Agentic AI Glossary
Plain-language definitions of the concepts behind production AI agents — how they reason and act, and what it takes to run them durably, observably, and under human control.
Foundations
Agentic AI Agentic AI describes systems that pursue a goal autonomously, reasoning and calling tools across many steps instead of replying once. Agentic Workflow An agentic workflow is a multi-step process in which AI agents decide some steps at runtime, mixing model-driven choices with set structure. AI Agent An AI agent pairs a language model with tools, memory, and a loop so it can take actions toward a goal, not only generate text. Memory Agent memory carries information across an agent's steps and sessions, so it retains context beyond a single model call's window. Model Context Protocol (MCP) MCP is an open protocol that lets AI agents connect to tools and data sources through one standard interface instead of bespoke integrations. Multi-Agent System A multi-agent system splits a task across several specialized AI agents that coordinate, by handoffs or a supervisor, toward one goal. Retrieval-Augmented Generation (RAG) RAG grounds a language model's output by retrieving relevant documents at query time and placing them in the prompt, not training data alone. Tool Use (Function Calling) Tool use lets a language model call external functions — APIs, code, databases — by emitting a structured request the runtime then executes.
Durability, observability & control
Approval Gate An approval gate is a checkpoint where an agent pauses for human sign-off before a sensitive action runs, holding state until someone responds. Crash Recovery Crash recovery lets an agent resume from its last completed step after a process dies, restoring durable state instead of restarting from scratch. Durable Execution Durable execution persists an agent's state server-side so a run survives crashes and restarts, resuming from the last completed step instead of starting over. Evaluation (Evals) Agent evaluation measures how well an agent performs by scoring its runs against criteria such as task success, tool-call accuracy, and faithfulness. Guardrails Guardrails are validation checks on an agent's inputs and outputs that enforce rules at runtime, blocking or correcting unsafe behavior.
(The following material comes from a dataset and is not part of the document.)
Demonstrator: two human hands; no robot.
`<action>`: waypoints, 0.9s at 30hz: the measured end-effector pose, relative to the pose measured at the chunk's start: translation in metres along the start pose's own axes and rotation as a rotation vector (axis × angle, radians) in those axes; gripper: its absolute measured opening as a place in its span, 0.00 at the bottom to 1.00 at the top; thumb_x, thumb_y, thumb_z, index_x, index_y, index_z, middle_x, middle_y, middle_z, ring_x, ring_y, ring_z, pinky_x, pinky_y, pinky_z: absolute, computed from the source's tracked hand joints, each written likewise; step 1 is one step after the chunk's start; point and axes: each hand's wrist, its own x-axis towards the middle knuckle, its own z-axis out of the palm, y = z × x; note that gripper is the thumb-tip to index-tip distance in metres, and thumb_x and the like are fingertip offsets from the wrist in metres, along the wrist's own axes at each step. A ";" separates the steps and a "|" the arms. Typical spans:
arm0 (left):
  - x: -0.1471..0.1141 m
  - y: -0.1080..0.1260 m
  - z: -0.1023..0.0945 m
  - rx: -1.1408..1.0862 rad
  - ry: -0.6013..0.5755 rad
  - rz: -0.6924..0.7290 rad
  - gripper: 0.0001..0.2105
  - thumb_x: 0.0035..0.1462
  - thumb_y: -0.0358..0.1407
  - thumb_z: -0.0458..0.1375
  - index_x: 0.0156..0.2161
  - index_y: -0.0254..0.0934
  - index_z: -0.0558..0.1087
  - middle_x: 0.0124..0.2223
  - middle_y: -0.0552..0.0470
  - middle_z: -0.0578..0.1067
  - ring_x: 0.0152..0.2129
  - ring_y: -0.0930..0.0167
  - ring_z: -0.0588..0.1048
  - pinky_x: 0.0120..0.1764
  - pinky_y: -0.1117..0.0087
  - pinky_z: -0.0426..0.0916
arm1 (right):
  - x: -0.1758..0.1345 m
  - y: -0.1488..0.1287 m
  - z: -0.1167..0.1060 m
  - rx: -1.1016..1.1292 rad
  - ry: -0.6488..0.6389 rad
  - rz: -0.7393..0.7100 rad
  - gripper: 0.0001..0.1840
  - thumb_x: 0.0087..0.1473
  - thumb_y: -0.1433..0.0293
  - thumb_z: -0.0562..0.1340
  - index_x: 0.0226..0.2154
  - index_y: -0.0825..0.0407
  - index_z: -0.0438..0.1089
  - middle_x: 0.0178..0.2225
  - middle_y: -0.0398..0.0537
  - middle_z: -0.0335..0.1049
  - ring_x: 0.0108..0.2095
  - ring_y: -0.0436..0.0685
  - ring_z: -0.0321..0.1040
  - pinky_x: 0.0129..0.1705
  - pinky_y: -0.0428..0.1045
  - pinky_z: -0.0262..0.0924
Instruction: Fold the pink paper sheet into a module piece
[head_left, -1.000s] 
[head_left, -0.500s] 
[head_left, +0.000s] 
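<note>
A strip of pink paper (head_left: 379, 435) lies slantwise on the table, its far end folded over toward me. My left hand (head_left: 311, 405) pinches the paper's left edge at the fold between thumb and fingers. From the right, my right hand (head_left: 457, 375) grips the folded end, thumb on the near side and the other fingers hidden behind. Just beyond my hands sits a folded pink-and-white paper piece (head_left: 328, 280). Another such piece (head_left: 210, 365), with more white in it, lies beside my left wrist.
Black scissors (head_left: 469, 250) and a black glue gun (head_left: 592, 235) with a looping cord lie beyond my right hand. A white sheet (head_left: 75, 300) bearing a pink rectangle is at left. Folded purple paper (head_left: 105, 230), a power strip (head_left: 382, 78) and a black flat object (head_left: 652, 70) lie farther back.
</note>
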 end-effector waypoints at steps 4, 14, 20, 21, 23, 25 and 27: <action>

Human-in-the-Loop (HITL) Human-in-the-loop pauses an agent so a person can review, approve, or correct an action before the run continues on high-stakes steps. Observability Agent observability is the ability to see what an agent did and why, capturing its steps, tool calls, inputs, outputs, and decisions for debugging. Orchestration Agent orchestration is the layer that coordinates an agent's steps, tool calls, and sub-agents, deciding what runs when and recovering from failures. State Management Agent state management is how a run's execution position and data are stored and updated, so the agent always knows where it is and what it has done. Tracing & Spans Agent tracing records each step of a run as nested, timed spans, producing a structured trace that shows what an agent did, in what order, and why.
Patterns & reasoning
Choreography vs. Orchestration Orchestration coordinates agents from a central controller, while choreography lets agents react to events and coordinate without a conductor. Context Engineering Context engineering is the practice of curating what information fills an agent's context window at each step of a run. Handoff A handoff is when one agent transfers control and context of a task to another agent better suited to continue it, in a multi-agent system. Planning Agentic planning is when an agent breaks a goal into an ordered set of steps before or during execution, then carries them out and revises as needed. ReAct (Reasoning + Acting) ReAct is an agent pattern that interleaves reasoning steps with actions, letting a model think, take a tool action, observe the result, and adjust. Reasoning Loop The agent loop is the cycle in which an agent reasons, picks an action, runs it, observes the result, and repeats until a stop condition is met.